■ WHAT YOU NEED TO DO ■
Only these lines of the data below are wanted: the one with "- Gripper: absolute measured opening", the one with "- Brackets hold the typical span", and any lines between them, each repeated exactly.

■ DATA PROVIDED ■

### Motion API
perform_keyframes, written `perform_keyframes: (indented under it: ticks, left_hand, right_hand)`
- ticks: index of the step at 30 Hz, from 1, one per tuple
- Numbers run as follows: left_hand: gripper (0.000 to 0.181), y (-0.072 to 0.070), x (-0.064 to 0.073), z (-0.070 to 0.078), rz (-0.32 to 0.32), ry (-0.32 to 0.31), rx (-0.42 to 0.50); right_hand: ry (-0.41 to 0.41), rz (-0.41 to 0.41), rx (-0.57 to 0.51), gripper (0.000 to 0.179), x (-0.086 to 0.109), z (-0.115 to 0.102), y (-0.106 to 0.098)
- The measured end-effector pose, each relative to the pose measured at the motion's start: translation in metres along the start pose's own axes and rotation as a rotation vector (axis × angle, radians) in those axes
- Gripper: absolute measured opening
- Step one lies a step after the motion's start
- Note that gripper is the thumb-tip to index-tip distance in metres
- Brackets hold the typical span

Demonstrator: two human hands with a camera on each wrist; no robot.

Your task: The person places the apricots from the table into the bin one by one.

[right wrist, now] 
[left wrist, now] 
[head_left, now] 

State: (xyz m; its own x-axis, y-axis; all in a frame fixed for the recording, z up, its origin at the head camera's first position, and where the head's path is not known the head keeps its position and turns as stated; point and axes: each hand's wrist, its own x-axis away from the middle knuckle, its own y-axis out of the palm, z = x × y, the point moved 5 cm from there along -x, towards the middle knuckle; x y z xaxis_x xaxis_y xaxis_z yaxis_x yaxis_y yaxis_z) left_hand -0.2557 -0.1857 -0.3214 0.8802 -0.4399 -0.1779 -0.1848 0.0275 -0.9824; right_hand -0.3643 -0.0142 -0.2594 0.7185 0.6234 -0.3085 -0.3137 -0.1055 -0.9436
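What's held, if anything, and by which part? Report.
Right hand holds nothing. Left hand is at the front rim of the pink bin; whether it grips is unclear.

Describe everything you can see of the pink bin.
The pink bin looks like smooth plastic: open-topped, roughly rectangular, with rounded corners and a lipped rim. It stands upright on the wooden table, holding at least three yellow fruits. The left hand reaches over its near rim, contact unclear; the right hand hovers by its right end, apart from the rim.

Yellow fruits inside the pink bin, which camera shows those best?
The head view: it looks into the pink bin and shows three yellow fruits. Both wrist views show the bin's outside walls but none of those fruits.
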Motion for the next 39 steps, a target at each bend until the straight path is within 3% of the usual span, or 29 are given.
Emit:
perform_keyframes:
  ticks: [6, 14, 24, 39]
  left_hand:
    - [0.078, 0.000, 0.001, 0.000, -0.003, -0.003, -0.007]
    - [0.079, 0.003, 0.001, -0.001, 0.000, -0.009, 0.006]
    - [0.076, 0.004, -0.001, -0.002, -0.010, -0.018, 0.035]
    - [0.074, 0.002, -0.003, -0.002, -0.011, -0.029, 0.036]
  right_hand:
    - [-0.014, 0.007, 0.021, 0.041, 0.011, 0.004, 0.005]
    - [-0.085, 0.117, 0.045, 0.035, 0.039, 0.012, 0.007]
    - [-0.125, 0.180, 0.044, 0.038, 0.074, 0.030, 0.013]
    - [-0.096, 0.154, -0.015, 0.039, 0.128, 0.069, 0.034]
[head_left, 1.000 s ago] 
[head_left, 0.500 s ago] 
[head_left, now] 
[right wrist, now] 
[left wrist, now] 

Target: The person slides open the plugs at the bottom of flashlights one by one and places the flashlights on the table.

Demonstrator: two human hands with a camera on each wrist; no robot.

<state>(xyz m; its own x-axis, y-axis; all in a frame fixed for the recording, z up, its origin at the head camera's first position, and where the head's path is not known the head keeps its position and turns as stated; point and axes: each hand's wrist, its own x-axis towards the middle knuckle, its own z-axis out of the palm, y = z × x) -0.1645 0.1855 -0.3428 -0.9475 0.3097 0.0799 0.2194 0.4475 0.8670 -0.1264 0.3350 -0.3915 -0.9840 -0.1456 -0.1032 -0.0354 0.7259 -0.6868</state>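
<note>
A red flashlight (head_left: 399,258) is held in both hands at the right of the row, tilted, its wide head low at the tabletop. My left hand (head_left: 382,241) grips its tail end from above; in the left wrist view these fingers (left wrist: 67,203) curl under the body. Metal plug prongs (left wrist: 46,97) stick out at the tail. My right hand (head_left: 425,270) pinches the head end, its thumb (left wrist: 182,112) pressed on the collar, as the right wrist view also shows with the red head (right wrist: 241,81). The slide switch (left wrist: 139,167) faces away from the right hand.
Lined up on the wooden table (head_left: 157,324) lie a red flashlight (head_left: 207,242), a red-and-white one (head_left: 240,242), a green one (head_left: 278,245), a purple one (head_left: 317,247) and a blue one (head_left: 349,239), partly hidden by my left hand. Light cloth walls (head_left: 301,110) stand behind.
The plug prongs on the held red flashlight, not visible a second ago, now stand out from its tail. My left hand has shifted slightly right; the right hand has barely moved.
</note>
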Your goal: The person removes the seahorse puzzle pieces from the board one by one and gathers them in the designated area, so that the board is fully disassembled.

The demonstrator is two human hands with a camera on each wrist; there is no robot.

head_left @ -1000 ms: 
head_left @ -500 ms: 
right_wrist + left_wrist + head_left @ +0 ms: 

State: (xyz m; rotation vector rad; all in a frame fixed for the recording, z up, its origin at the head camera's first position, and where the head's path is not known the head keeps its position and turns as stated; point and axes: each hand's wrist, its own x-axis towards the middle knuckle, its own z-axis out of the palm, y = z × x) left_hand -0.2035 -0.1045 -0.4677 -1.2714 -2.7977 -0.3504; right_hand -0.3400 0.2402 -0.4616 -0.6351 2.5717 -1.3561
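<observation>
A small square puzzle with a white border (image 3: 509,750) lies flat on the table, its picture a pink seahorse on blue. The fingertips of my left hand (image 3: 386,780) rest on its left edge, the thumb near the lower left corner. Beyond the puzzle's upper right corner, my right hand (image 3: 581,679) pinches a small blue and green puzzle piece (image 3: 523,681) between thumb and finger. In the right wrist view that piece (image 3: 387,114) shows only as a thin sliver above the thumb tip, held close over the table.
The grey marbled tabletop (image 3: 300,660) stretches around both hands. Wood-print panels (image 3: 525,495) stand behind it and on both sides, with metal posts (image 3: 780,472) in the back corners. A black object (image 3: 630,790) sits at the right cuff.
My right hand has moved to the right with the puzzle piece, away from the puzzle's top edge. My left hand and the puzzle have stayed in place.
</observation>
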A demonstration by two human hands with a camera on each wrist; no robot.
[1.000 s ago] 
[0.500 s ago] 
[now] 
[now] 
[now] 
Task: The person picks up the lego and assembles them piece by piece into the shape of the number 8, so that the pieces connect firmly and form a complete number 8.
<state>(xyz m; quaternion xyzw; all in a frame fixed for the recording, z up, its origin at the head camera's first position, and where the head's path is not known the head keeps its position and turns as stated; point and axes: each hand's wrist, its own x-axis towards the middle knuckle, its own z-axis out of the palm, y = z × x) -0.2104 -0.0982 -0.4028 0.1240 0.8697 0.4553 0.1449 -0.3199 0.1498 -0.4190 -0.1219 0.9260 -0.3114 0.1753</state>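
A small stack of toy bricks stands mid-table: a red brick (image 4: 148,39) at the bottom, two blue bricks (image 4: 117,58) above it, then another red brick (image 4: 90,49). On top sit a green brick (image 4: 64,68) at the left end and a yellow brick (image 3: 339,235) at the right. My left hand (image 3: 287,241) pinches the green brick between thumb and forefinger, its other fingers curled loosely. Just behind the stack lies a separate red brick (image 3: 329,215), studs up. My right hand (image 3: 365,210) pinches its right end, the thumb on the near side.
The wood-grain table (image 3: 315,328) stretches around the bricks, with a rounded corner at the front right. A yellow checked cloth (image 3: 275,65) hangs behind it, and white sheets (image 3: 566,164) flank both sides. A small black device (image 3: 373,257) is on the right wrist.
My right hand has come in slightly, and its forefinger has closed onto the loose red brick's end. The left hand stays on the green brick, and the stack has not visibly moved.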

■ SOLUTION FOR THIS EXERCISE ■
- Gripper: absolute measured opening
- Step one lies a step after the motion's start
- Note that gripper is the thumb-tip to index-tip distance in metres
- Brackets hold the typical span

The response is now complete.